We should also aim for around 30 grams of fibre a day. “Fibre is key for feeding your microbiome, for healthy cholesterol levels and it helps to safely excrete hormones,” says Emma. “You can up your intake by eating more vegetables and fruit, nuts, seeds, beans, lentils and wholegrains like brown rice, oats and quinoa.”
3. Eat more protein
Protein is an essential building block that helps your body to repair cells and create new ones. Eating quality protein is important during the perimenopausal years because women begin to lose muscle mass and gain fat as they age.
“Perimenopausal women should be looking at around 1 to 1.2 grams of protein per kilogram of bodyweight per day,” says Emma. Adding strength training exercises to your workouts can help to build and maintain lean muscle too. “You should aim for a little more protein if you’re very active or have a physically demanding job.” Good sources of this vital macronutrient include vegan protein powder, tofu and seitan.
4. Add colour to your plate
The more naturally occurring colours you include in your diet, the better. This is because different-coloured plants are linked to higher levels of specific nutrients and have a variety of antioxidants.
Antioxidant-rich foods are important to help protect your cells against free radicals – harmful molecules produced from things like pollution, sunlight, smoke and alcohol. “Phytonutrients or polyphenols are plant-based antioxidants that have anti-inflammatory properties,” explains Emma. “They increase short chain fatty acids which have a broad range of health giving properties and have been shown to decrease cardiovascular risk.”
They can be found in lots of foods, including ground flax, black and green tea, a variety of berries, olives and turmeric. “A good rule of thumb is to eat roughly 30 different sources of fibre a week,” advises Emma.
5. Reduce caffeine
Many of us look forward to a frothy latte in the morning, but a regular caffeine habit might make perimenopause symptoms worse.
“Caffeine has been shown to have some health benefits,” says Emma. “It can improve performance, mood and concentration, and regulate bowel movement too. However, it can make many women feel jittery, anxious, and it can worsen hot flushes.” Women during perimenopause experience higher rates of insomnia too, and caffeine can often aggravate the issue.

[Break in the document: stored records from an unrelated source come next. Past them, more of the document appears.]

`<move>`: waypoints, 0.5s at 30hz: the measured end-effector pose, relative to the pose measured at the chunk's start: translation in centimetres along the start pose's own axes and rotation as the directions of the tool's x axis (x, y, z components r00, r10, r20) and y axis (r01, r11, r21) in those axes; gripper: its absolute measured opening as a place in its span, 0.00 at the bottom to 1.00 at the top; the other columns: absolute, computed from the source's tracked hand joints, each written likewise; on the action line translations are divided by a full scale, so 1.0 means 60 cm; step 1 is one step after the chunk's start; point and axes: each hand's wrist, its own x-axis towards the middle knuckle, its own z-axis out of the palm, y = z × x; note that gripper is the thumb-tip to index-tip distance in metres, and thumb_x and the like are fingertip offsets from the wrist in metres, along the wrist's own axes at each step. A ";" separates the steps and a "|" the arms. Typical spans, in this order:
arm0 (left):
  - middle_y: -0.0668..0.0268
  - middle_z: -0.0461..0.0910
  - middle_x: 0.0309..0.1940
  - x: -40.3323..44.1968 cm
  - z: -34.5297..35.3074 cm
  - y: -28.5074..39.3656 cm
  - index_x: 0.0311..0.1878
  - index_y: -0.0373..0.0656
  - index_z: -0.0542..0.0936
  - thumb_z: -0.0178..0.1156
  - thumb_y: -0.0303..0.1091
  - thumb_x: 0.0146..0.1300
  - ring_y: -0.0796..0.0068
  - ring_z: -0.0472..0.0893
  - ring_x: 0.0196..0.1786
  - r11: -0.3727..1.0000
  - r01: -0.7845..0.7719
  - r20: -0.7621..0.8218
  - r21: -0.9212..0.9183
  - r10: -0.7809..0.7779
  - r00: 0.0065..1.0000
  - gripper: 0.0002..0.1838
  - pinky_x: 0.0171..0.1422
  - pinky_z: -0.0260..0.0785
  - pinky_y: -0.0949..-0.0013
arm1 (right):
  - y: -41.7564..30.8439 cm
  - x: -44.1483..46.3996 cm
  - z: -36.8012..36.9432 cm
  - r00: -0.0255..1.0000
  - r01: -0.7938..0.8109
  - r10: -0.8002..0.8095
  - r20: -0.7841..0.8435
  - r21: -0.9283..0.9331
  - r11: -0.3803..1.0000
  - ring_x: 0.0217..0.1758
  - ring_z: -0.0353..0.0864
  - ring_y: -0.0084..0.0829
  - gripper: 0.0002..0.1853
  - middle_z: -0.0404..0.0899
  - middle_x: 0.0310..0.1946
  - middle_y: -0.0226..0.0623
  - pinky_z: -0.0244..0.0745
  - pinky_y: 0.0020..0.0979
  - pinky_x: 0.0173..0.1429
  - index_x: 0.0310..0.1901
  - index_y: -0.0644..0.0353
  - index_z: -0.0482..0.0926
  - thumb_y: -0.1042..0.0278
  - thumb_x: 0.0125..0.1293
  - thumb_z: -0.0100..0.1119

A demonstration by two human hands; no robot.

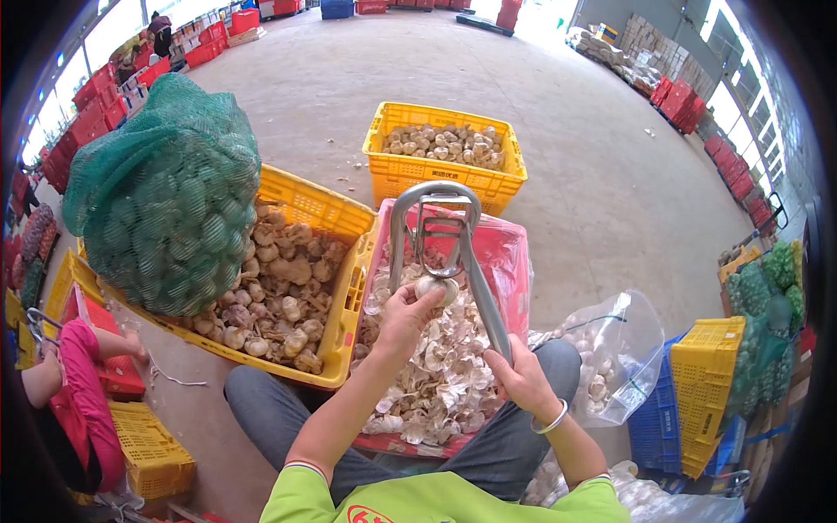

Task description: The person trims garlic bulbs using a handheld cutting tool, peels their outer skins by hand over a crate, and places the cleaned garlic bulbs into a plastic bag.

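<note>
Between the fingers of my left hand (403, 321) is a whitish garlic bulb (436, 289), held at the lower end of a metal hand tool (478, 277). My right hand (526, 378) is wrapped round the tool's long grey handle, lower right of the bulb. Beneath both hands a pink-lined crate (510, 248) holds many loose garlic skins (440, 370). To the left, a yellow crate (353, 301) is full of garlic bulbs with dry stems, and a green mesh sack (174, 200) of bulbs lies on its far side.
Another yellow crate of garlic (449, 174) stands ahead. At the right are a clear plastic bag of bulbs (602, 357), blue and yellow crates (708, 383) and green mesh sacks (758, 349). A person in pink (83, 392) is at the left edge, near a yellow crate (153, 449).
</note>
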 end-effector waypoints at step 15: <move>0.64 0.78 0.40 -0.002 -0.003 0.007 0.48 0.34 0.70 0.67 0.28 0.54 0.78 0.79 0.40 0.999 0.024 -0.003 0.033 -0.024 1.000 0.20 0.46 0.72 0.76 | 0.045 0.010 0.022 0.996 -0.012 0.008 -0.092 -0.044 0.999 0.21 0.69 0.21 0.11 0.69 0.17 0.34 0.66 0.28 0.28 0.39 0.65 0.70 0.67 0.63 0.56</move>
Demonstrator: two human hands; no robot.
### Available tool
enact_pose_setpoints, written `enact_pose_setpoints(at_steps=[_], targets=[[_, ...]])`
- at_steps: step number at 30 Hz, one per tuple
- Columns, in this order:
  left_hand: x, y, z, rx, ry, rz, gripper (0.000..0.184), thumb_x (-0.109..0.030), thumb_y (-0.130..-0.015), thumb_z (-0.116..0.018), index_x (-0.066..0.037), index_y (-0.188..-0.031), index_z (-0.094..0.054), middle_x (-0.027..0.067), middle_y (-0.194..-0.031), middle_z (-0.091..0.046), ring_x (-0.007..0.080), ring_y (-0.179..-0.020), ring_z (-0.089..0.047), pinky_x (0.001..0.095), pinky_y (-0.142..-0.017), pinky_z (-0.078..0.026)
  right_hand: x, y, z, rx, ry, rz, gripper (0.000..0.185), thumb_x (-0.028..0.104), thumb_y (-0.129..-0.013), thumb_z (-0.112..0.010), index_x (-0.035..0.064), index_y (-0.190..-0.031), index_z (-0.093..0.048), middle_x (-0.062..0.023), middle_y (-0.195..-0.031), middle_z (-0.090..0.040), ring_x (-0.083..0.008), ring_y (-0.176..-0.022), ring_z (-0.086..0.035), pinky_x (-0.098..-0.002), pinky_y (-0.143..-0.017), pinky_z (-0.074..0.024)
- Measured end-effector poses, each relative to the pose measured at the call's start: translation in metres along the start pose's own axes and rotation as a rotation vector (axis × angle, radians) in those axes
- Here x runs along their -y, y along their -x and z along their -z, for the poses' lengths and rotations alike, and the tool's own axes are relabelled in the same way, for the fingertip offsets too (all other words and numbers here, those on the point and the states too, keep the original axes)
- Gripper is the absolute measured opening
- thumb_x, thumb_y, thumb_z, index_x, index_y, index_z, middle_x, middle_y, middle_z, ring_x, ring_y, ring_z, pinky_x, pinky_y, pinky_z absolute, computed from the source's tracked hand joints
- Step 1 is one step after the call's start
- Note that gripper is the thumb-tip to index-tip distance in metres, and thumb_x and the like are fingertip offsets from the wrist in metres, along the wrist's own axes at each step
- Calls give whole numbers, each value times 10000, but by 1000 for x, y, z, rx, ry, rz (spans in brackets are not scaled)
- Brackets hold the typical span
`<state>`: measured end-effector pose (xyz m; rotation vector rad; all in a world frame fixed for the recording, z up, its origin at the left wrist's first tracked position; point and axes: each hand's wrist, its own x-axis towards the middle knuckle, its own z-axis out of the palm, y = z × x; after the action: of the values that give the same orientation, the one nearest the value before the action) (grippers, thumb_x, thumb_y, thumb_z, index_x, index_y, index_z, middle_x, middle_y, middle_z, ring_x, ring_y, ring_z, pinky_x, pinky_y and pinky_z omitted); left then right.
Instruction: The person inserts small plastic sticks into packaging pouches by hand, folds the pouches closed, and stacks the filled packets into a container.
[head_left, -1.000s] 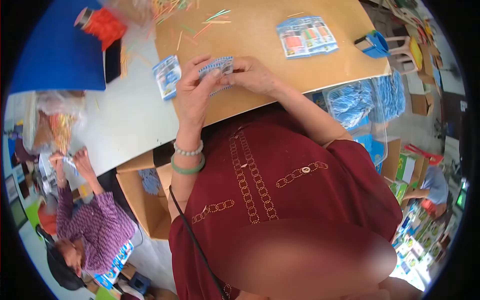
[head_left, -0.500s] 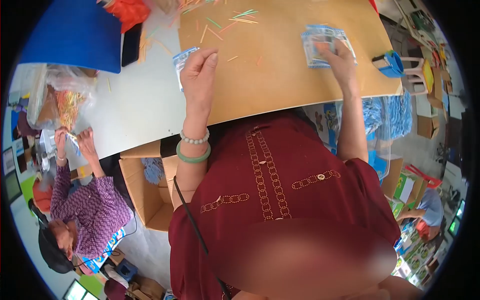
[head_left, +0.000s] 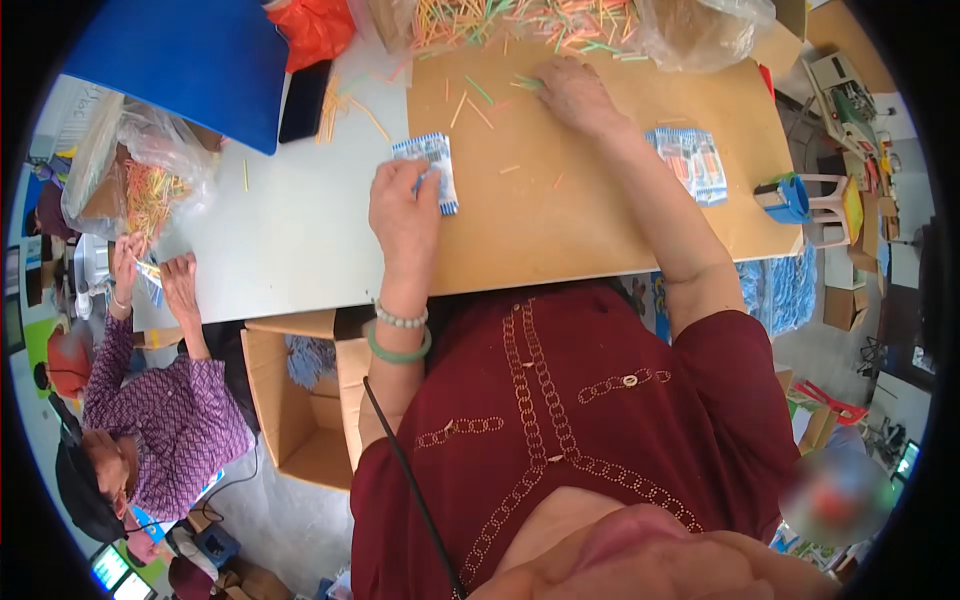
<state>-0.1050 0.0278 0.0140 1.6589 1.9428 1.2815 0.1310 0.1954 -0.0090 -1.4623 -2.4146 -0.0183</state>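
My left hand (head_left: 405, 205) is closed, its thumb and fingers pinching a small blue-and-white packet (head_left: 447, 190) above the brown board. My right hand (head_left: 578, 92) reaches to the far part of the board, palm down with fingers loosely apart. Its fingertips are beside a few thin coloured sticks (head_left: 478, 90) in green, pink and yellow. Under my right forearm's outer side lie blue-and-white packets (head_left: 690, 165) with orange-pink contents or print, let go on the board.
A big heap of coloured sticks (head_left: 520, 22) lies at the far edge beside clear plastic (head_left: 700, 30). A phone (head_left: 305, 102), a blue panel (head_left: 190, 60) and a red bag (head_left: 310, 30) are at left. Another person (head_left: 165, 430) works there. An open cardboard box (head_left: 310, 430) stands below the table.
My right hand has let go of the packets at right and moved far and left to the sticks. My left hand stays with its packet, which shows more now. The view has shifted.
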Motion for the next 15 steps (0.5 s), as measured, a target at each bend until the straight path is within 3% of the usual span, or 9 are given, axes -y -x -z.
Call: enact_pose_setpoints(at_steps=[2, 4, 5, 8, 9, 11, 15], targets=[[4, 4, -1, 16, 53, 26, 132, -87, -768, -658, -15, -878, -663, 105, -900, -585, 270, -831, -573, 358, -732, -467, -3, -12, 4, 198, 14, 81, 239, 152, -829, -513, 31, -1033, -545, -163, -1059, -567, -336, -1031, -532, -455, -904, -416], [6, 4, -5, -7, 31, -36, 94, -42, -782, -657, -1, -866, -652, 78, -879, -581, 171, -695, -542, 277, -639, -454, -8, -18, -4, 119, 93, 129, 235, 132, -836, -492, 18, -1035, -538, -175, -1049, -568, -336, -1029, -534, -453, -902, -417], [7, 4, -7, -7, 35, -41, 94, -42, -782, -657, -1, -866, -652, 78, -879, -581, 171, -695, -542, 277, -639, -454, -10, -19, -9, 50, 161, 175, 232, 113, -842, -472, 5, -1038, -531, -187, -1040, -569, -335, -1028, -535, -451, -900, -418], [3, 4, -13, 21, 63, -66, 90, -38, -781, -656, 1, -862, -650, 86, -897, -586, 193, -740, -567, 285, -664, -465, -20, -36, -18, 34, 48, 48, 290, 162, -873, -413, 19, -1074, -563, -188, -1121, -573, -328, -1085, -530, -448, -959, -393], [0, 4, -15, 35, 58, -81, 103, -54, -773, -660, 1, -859, -651, 100, -914, -589, 237, -796, -574, 326, -704, -468, -19, -40, -16, 31, 53, 49, 290, 162, -873, -413, 19, -1074, -563, -188, -1121, -573, -328, -1085, -530, -448, -959, -393], [-3, 4, -16, 45, 58, -102, 118, -71, -765, -663, 1, -857, -651, 115, -931, -592, 281, -851, -581, 366, -743, -472, -20, -49, -10, 134, 144, 123, 210, 77, -848, -439, -17, -1015, -525, -226, -1086, -570, -361, -1037, -545, -468, -895, -426], [-4, 2, -7, 59, 49, -86, 127, -57, -764, -664, 2, -876, -650, 126, -971, -595, 292, -891, -587, 364, -764, -477, -57, -91, -21, 59, 174, 185, 253, 83, -846, -446, -31, -1065, -503, -245, -1120, -561, -381, -1032, -552, -483, -887, -436]])
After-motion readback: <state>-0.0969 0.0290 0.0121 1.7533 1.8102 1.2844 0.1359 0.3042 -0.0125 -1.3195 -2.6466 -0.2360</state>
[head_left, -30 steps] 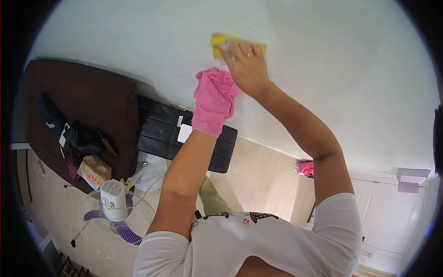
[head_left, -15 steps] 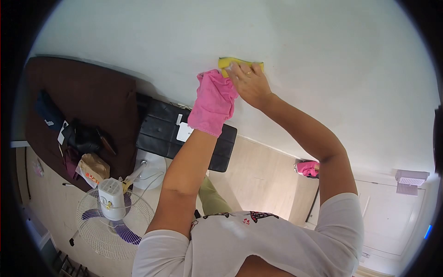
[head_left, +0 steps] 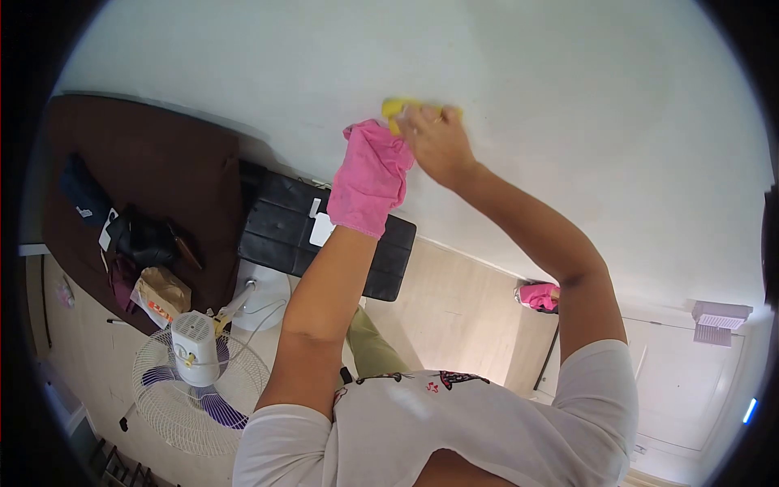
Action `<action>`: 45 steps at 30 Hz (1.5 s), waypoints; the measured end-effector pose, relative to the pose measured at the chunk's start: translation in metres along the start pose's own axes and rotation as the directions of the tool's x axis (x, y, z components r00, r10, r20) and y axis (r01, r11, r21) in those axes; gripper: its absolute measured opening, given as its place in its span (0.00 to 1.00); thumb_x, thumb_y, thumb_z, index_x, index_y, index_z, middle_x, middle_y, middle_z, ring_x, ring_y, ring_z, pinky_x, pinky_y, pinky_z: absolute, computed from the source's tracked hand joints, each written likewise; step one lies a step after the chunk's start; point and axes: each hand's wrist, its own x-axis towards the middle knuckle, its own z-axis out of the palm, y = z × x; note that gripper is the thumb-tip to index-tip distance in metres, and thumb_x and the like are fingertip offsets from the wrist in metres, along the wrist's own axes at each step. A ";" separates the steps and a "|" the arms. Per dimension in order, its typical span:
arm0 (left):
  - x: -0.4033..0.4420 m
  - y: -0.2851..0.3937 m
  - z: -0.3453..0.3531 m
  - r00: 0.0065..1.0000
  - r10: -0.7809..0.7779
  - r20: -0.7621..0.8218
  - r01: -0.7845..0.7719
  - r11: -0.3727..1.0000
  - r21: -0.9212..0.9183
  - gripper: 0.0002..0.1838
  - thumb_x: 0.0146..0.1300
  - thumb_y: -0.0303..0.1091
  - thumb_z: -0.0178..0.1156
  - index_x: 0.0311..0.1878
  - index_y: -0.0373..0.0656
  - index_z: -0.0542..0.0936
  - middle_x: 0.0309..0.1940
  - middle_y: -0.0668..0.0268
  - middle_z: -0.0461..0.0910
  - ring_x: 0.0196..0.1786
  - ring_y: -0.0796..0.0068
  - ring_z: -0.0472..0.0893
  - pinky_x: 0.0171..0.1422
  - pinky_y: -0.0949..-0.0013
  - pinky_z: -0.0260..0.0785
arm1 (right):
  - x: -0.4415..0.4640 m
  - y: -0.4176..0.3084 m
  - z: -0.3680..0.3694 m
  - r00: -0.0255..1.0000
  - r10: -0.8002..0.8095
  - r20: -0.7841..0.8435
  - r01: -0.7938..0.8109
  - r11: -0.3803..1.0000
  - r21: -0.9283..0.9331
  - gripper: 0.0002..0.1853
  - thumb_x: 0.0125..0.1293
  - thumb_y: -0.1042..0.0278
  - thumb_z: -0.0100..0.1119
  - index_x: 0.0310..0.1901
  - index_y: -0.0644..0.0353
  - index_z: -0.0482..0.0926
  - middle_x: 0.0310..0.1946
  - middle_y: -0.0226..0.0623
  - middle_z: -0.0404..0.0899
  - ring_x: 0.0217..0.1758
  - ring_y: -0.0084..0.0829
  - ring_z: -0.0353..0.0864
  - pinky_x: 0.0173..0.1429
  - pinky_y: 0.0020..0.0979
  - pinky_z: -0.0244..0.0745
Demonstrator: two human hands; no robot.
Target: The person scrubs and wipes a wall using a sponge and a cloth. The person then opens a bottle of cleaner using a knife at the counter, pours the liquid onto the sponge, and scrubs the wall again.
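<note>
- On the pale wall (head_left: 568, 105), a yellow sponge (head_left: 393, 108) is held flat, it seems, by the right hand (head_left: 438, 150).
- The right hand is bent over the sponge, with the fingers closed on it; part of it is blurred.
- The left hand is hidden by a pink cloth (head_left: 369, 183), so whether it is open or closed cannot be told. The cloth is hung over it like a big floppy mitten, just beside the sponge.
- The sponge looks light and soft, so it should be squashed easily and not be broken by a squeeze. If it is wet, it may be a bit slippery.
- It is best gripped by its two long sides, with the palm kept behind it so the whole flat face can be pressed.
- The cloth looks thin and bendy. It is best bunched up in the middle, as a loose edge could be dragged or folded under.
- Lower down, a black bench (head_left: 280, 227) and a fan (head_left: 197, 349) can be seen.
</note>
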 end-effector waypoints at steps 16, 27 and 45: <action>-0.004 0.066 -0.043 0.954 -0.284 0.099 0.291 0.955 -0.059 0.17 0.59 0.38 0.61 0.45 0.46 0.66 0.36 0.66 0.71 0.36 0.68 0.72 0.44 0.68 0.69 | -0.040 0.034 -0.008 0.908 0.279 -0.313 -0.181 0.934 0.309 0.18 0.54 0.72 0.53 0.48 0.51 0.79 0.45 0.29 0.75 0.45 0.28 0.72 0.49 0.39 0.60; -0.029 0.056 0.036 0.984 -0.166 0.057 0.169 0.802 -0.573 0.15 0.59 0.32 0.61 0.43 0.42 0.66 0.36 0.66 0.72 0.36 0.75 0.72 0.41 0.71 0.70 | -0.092 0.023 -0.002 0.942 0.270 -0.200 -0.220 0.946 0.239 0.18 0.53 0.74 0.53 0.48 0.49 0.79 0.48 0.29 0.74 0.49 0.29 0.73 0.51 0.39 0.58; -0.015 0.098 0.006 0.791 -0.456 0.407 0.596 0.424 -0.682 0.07 0.64 0.28 0.51 0.44 0.40 0.68 0.38 0.68 0.71 0.38 0.76 0.72 0.43 0.74 0.68 | -0.085 0.033 -0.062 0.857 0.501 -0.119 -0.474 0.858 0.196 0.19 0.56 0.73 0.51 0.51 0.65 0.73 0.55 0.36 0.69 0.57 0.33 0.67 0.62 0.42 0.58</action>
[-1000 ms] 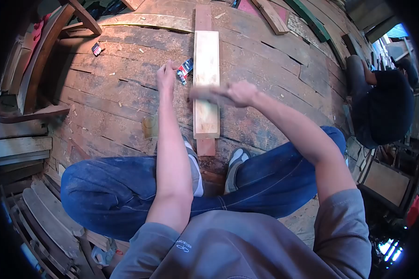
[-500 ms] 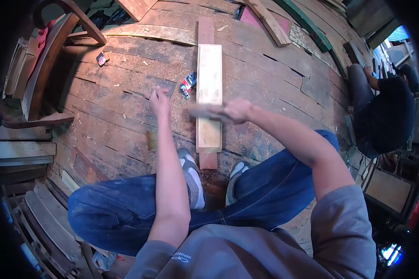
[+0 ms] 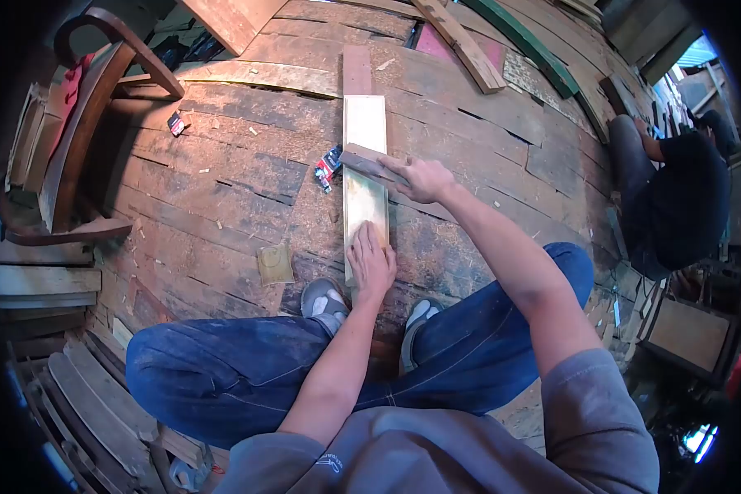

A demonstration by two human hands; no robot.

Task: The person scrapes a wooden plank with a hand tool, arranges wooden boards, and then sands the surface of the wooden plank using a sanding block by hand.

“My advice is to keep coffee to the mornings only, as it can stay in your system up to eight hours after your last cup,” says Emma. “It’s good to also remember that caffeine isn’t just found in coffee, it’s found in black tea, green tea and dark chocolate too.”
6. Commit to Dry January
One of the major issues with alcohol is that it interrupts deep sleep; the bedrock for mood, weight management and energy. “Alcohol also has a dramatic impact on temperature control and can make you feel depressed, low, anxious and on edge,” says Emma.
“An evening tipple can also disrupt melatonin production, raise your heart rate, worsen hot flashes by increasing body temperature and damage your good gut bacteria,” she adds. Nixing alcohol altogether, or committing to drink-free days, can help to reduce the effect it has on symptoms.
The bottom line? “The menopause transition can be destabilising, but that it can also be a time for positive change,” affirms Emma. “Many women find that once their symptoms are under control, they feel buoyed up and renewed, ready to take on the next chapter of their lives.”